Task directions:
Exactly the lines from the one that contains "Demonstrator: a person" through the end of the material below are to be output, the first and last included.

--- START ---

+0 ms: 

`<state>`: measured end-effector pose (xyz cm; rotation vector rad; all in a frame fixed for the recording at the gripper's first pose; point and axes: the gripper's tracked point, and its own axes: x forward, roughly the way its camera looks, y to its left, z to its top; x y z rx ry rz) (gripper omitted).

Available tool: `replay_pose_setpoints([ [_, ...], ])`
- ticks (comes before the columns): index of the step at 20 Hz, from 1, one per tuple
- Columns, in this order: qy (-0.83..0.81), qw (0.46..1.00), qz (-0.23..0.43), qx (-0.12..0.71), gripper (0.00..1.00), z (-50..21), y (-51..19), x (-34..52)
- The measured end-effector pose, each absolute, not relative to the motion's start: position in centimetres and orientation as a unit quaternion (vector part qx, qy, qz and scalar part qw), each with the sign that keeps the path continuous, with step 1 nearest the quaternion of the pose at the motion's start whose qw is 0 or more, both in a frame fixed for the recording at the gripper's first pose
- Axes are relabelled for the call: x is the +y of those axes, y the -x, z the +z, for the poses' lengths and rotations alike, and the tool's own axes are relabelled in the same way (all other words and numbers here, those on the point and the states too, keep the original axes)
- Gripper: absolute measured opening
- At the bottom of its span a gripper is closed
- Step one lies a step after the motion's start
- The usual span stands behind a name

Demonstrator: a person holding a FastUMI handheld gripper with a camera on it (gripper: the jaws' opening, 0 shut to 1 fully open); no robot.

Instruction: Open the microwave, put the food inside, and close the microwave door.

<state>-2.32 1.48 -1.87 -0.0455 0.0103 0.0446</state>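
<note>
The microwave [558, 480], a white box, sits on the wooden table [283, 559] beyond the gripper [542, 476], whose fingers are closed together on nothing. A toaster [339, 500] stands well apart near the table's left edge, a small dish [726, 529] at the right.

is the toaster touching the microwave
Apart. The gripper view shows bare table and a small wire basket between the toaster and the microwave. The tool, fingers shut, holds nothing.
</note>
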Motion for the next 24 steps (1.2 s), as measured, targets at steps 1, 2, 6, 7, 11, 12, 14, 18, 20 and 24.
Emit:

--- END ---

Response to this task:
Demonstrator: a person holding a FastUMI handheld gripper with a camera on it (gripper: the jaws' opening, 0 shut to 1 fully open); no robot.

Instruction: Open the microwave, put the food inside, and close the microwave door.

<state>-2.32 1.48 -1.87 -0.0455 0.0103 0.0446</state>
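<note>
The microwave [558, 480], a white box, sits on the wooden table [283, 559] beyond the gripper [542, 476], whose fingers are closed together on nothing. A toaster [339, 500] stands well apart near the table's left edge, a small dish [726, 529] at the right.

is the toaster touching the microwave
Apart. The gripper view shows bare table and a small wire basket between the toaster and the microwave. The tool, fingers shut, holds nothing.
</note>
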Motion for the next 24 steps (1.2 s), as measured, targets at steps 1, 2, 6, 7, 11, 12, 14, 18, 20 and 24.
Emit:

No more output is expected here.